8. No revocation on logout
JWT is stateless by design — the server does not store a session. The consequence is that logout does not invalidate the token: it stays valid until exp. If a token leaks, there is no panic button unless a revocation list or key rotation exists.
9. Sensitive data in the payload
Since the payload is just base64url, putting a national ID, email, card number, or internal flags there is equivalent to publishing them. Anyone who sees the token (logs, proxy history, localStorage) reads everything.
How we exploit it in a pentest
The flow during an engagement is methodical and almost always fast.
Step 1 — Capture and decode. Grab a real token from the traffic in Burp Suite. The JWT Editor extension (or JOSEPH) decodes the header and payload right in the interface. Note alg, kid, and interesting claims (role, is_admin, tenant, exp, aud, iss).
Step 2 — Test alg: none. Edit the header to {"alg":"none"}, change role to admin, remove the signature (leave the trailing dot), and resend. Also try None and NONE. If the response authenticates, the flaw is proven.
Step 3 — Check whether the signature is verified. Keep the header and payload, but alter a single byte of the signature.
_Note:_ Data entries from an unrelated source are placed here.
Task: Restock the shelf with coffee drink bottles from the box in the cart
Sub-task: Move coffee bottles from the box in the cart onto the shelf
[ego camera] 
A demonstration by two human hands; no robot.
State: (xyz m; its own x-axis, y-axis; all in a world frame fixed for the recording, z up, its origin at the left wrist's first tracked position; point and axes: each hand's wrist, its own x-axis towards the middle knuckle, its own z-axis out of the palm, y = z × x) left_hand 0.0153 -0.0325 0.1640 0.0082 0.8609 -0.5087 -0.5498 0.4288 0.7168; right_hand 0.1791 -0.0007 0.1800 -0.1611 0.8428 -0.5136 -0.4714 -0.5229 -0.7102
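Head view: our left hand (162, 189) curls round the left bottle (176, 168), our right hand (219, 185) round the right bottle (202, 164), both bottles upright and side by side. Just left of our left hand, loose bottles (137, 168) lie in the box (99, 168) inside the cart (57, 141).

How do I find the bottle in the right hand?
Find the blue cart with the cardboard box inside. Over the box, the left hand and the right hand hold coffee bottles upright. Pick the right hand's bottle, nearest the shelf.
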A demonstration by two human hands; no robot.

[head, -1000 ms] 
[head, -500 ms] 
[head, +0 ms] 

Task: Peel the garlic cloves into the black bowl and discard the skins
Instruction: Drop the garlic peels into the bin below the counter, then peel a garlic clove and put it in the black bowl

If the server still accepts it, it verifies nothing — edit the claims at will.
Step 4 — Try algorithm confusion. If the token is RS256, obtain the public key (from /.well-known/jwks.json, from a TLS certificate, or by deriving it from two tokens with the jwt_tool tool). jwt_tool automates the attack (“key confusion” exploit mode, -X k):
# Algorithm confusion attack (RS256 -> HS256) using the public key
jwt_tool TOKEN -X k -pk public.pem
In Burp’s JWT Editor, the equivalent flow is to import the public key (the exact PEM) as a symmetric key and re-sign the token as HS256. Remember: what needs to match are the exact bytes of the PEM the server uses to verify.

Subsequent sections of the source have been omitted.